Perasaan asing yang kian menggasing bilik dadaku kini. Padahal, jauh sebelumnya aku juga sudah terbiasa menyaksikan gerobak, pedati, dan berbagai kendaraan melewati jalan di depan rumah. Meski memang, saat itu, kakek belum terlalu sering berkeluh-kesah tentang kepergian; ia pun, setahuku, belum punya ungkapan khas tentang rumah-rumah menghadap jalan. Bahkan pada masa itu aku sering ikut pedati kakek ke sungai mengangkut pasir dan kerikil. Sepanjang jalan, roda besi pedati terdengar gemertak dan suara genta berkecambah, ditingkahi dengus kerbau yang letih oleh pelecut dan lobang jalanan. Sementara air pasir dan kerikil yang keruh menetes-netes di sela-sela dinding papan pedati, menyiram sepanjang jalur yang kami lalui. Jalan aspal yang belum terlalu baik waktu itu.
Pernah, ketika aku duduk menjuntai di atas dinding pedati, rodanya yang sebelah kiri masuk ke lobang, membuat pedati miring ke kiri; dan tak pelak lagi, aku jatuh telentang ke aspal yang legam! Aku pingsan. Kakek menyiram kepalaku dengan bergantang air, dan ketika siuman, itulah saat aku tak pernah lagi ikut dengan pedati tuanya. Toh tak lama sesudahnya pedati itu pun dibiarkan menganggur, teronggok di bawah pohon cempedak di belakang rumah. Kerbau penarik pedati dialihkan kakek menarik bajak di sawah. "Jalan sudah bagus dan lebar, truk-truk sudah bisa masuk hingga ke tepi sungai, membawa pasir dan kerikil lebih cepat. Biarlah pedati mengalah," kata kakek masygul. Kakek lalu menggarap sawah dan kebunnya, meski nasibnya pun sepantun kerbau pedati; sarat beban di mana saja.

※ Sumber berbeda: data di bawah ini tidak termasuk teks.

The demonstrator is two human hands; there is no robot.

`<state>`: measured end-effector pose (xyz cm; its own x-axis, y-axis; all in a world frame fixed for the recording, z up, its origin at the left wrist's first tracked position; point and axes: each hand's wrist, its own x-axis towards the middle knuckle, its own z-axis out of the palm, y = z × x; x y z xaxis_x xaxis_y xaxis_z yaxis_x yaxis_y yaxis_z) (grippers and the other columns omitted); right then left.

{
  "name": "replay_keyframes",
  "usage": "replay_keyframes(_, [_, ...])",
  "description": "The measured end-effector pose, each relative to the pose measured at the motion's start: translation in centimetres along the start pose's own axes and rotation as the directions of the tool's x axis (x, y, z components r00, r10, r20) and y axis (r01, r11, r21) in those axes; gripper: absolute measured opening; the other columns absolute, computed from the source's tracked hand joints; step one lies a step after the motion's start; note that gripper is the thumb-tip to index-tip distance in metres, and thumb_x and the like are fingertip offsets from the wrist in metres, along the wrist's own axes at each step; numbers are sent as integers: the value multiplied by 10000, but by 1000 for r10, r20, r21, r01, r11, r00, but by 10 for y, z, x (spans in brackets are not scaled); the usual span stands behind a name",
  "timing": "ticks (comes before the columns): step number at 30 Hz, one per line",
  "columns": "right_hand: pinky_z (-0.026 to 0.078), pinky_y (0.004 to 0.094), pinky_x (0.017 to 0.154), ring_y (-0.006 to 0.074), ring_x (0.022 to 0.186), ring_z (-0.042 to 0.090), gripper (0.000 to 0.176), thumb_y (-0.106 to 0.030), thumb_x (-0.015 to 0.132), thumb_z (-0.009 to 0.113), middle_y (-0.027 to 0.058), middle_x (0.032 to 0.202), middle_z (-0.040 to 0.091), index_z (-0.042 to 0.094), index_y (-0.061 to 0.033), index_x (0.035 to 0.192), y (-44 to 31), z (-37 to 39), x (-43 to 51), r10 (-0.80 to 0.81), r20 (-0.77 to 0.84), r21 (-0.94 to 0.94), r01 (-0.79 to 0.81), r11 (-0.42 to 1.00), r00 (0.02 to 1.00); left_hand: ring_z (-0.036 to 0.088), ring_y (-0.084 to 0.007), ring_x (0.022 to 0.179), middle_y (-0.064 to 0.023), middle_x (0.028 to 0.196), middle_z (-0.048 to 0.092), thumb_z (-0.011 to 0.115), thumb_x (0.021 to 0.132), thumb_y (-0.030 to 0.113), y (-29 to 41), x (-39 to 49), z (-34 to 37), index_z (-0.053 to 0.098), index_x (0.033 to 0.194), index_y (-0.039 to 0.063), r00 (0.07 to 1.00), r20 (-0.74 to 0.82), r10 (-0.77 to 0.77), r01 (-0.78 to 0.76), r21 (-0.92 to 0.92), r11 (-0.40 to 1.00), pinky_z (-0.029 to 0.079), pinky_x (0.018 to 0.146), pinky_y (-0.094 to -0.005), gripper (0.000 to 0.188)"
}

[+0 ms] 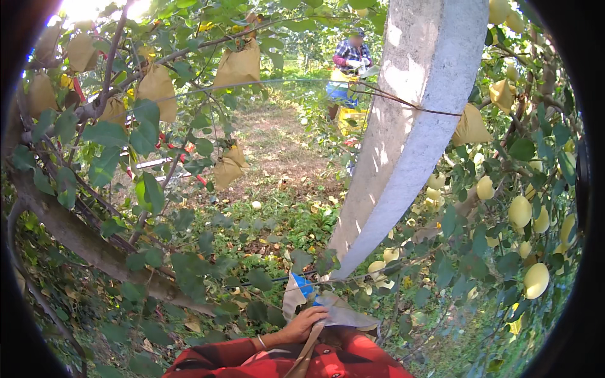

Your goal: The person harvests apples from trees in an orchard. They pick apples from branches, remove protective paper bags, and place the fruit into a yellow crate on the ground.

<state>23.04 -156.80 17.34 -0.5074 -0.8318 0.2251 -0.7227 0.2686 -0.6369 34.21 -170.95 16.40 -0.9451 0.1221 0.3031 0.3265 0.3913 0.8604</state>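
My left hand, with a bracelet at the wrist, rests on the top of a greyish cloth bag with blue inside, at the front of my red and black shirt. Its fingers are bent over the bag's edge beside a brown strap; whether they grip it is unclear. My right hand is out of view; the right sleeve runs down behind the bag. Leafy branches cross just beyond the bag. Brown paper bags hang from the branches at the upper left, and pale yellow-green apples hang at the right.
A concrete post leans across the view, with wire around it. A thick tree limb crosses the left. Farther off, a person in a plaid shirt and gloves stands by a yellow crate. A fallen apple lies on the ground.
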Motion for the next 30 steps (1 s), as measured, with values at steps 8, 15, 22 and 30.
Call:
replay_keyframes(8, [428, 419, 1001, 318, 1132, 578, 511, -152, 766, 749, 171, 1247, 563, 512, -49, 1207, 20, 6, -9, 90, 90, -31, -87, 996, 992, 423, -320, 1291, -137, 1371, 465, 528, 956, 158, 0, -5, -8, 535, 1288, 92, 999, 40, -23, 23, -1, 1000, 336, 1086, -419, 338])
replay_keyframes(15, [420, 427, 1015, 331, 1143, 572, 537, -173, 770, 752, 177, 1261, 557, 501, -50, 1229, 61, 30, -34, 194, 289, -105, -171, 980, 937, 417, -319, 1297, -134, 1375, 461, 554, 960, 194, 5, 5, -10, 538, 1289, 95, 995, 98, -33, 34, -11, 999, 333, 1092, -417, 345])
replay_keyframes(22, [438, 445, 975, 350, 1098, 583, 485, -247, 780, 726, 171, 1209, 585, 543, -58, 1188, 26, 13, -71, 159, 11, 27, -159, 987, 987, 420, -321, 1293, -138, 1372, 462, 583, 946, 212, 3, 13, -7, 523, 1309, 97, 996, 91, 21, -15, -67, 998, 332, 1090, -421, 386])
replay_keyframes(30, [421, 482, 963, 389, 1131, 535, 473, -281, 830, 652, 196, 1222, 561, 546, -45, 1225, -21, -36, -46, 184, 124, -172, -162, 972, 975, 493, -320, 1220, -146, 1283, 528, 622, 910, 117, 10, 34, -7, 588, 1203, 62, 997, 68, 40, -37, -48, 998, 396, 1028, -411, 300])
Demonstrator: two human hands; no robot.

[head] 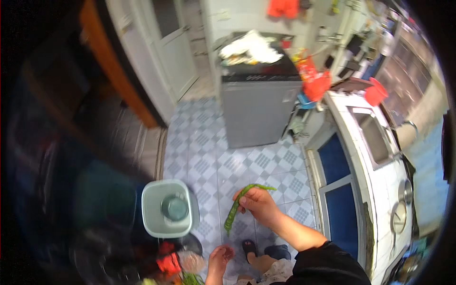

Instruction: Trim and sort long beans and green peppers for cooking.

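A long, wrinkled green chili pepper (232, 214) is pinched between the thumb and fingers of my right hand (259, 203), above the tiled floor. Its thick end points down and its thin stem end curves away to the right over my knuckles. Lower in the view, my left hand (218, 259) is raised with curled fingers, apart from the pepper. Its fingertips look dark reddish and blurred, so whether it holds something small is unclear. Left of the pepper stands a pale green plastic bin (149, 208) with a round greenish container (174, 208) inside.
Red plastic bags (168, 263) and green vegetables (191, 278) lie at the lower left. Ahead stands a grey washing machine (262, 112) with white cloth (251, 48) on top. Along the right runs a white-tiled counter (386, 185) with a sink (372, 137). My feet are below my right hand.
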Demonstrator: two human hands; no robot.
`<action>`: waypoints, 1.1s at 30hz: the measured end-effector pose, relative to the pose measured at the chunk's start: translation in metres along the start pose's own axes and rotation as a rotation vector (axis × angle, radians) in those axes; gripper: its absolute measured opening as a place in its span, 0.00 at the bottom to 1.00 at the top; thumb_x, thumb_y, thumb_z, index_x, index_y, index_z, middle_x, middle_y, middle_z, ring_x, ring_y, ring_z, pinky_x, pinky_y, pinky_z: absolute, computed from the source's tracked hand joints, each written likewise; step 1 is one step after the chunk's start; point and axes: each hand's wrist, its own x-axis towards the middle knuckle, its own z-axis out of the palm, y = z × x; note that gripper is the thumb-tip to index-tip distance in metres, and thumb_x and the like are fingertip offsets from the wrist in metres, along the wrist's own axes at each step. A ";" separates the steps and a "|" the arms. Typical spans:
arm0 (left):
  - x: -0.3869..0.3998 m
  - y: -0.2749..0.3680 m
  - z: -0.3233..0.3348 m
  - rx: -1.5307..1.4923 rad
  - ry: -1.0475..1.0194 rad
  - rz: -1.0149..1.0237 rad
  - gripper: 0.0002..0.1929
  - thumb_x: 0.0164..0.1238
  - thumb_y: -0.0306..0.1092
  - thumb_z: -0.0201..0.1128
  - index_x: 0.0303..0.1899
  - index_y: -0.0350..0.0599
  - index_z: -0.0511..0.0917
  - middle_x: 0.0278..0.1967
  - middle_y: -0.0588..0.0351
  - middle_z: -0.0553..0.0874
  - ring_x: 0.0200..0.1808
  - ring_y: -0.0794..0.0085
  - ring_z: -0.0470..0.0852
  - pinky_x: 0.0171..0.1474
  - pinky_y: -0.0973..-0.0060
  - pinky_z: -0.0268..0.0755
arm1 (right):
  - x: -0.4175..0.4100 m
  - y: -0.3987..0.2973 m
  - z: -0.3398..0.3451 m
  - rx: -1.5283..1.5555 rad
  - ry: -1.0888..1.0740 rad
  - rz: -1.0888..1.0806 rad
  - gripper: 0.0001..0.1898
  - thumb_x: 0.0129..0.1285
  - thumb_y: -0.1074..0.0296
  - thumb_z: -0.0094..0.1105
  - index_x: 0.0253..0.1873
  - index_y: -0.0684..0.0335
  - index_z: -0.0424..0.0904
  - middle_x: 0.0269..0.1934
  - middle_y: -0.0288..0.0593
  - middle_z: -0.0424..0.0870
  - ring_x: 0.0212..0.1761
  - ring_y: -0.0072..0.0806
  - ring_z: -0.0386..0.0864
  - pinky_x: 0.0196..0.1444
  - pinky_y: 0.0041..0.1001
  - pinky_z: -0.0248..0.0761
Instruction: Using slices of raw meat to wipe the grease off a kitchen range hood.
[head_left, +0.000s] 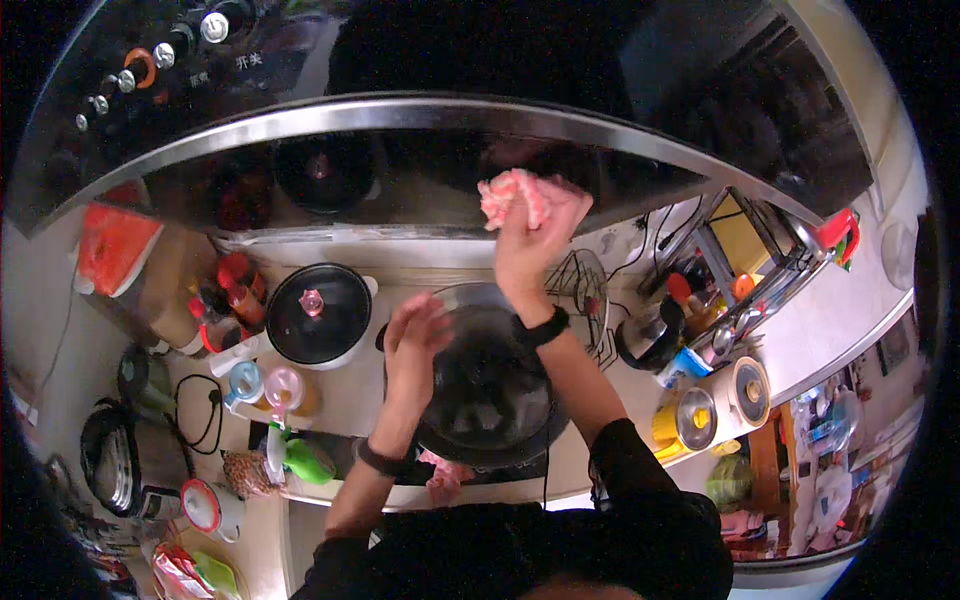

Ya, jalanan yang bagus dan mulus memang telah mencampakkan pedati dan gerobak ke rumah-rumah tak berpenghuni. Sebaliknya, truk-truk bak terbuka semakin merajalela, tidak saja mengeruk pasir dan kerikil, tapi juga tanah liat. Lihatlah, bukit-bukit pada kerowak. Aku dan anak-anak kampung lainnya sering ikut dengan sebuah truk pengangkut tanah liat yang setiap hari bisa bolak-balik empat atau lima kali ke selatan kampung. Sepanjang jalan yang dilalui, biasanya kami melemparkan tanah liat yang lunak ke kepala orang-orang yang kami temui, sambil bersorak gembira bila ada yang kena. Pernah, segumpal tanah liat yang kami lemparkan menclok di kepala botak seorang anak, dan kami masih sempat melihat bekasnya yang memerah untuk beberapa detik lamanya dari atas truk yang melaju. Bagai jalan setapak di lereng bukit kelabu, lalu menghilang dari pandangan karena gerak dan laju, jarak dan waktu. Sampai suatu ketika orang kampung menyetop truk kami, memperingatkan sopir, Pak Mua, agar jangan membawa anak-anak kecil yang menjengkelkan seperti kami. Sejak itu, kami kehilangan dunia yang bergerak dan laju, meskipun hanya sebatas kampung. Padahal kampung pada waktu itu terasa alangkah luas, alangkah jauh, bagai tak tersentuh. Untuk sampai ke sudut-sudut kampung, jarak terasa tak mudah ditempuh.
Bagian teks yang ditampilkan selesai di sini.